From photos on networking sites to posts on messages boards, personal online content has created a new question: What kind of legacy do you want to leave behind on the Web?

"You have a rich identity, a very rich, digital identity of who you are," said John Romano, co-creator of TheDigitalBeyond.com, a blog exploring what happens to digital assets after their creator's death.

Romano and co-creator Evan Carroll said it doesn't occur to many people that some digital assets, such as family pictures, can be precious to their relatives.

"These are family heirlooms.
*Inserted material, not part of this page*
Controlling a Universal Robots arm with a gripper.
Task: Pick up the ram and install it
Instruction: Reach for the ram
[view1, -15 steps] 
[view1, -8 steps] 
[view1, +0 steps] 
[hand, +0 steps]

These are things the survivors want to keep forever," Romano said.

Many of those sites, though, are password-protected, so relatives could have difficulty getting onto them.

The deceased also might want to keep some aspects of their digital lives hidden from others.

"Whatever you put out there on the Internet has the potential to outlast you," Carroll said.

"You're not going to be there to push the button, so you need to be able to be honest with somebody in this world and say, 'I want you to go out and delete this account,'" Romano said.

Laws haven't caught up with changes in the dotcom era, so, Romano said, Internet users need to pick someone they trust to be a "digital executor."

Along with your passwords and online accounts, that person needs instructions on how to retrieve valuable files that might be on the deceased's hard drive.

Tommy Williams said that that although it's tough, people need to talk about what they want after their death.

"A lot of people don't link to think about their own mortality. It's difficult," he said. "It is real, very real."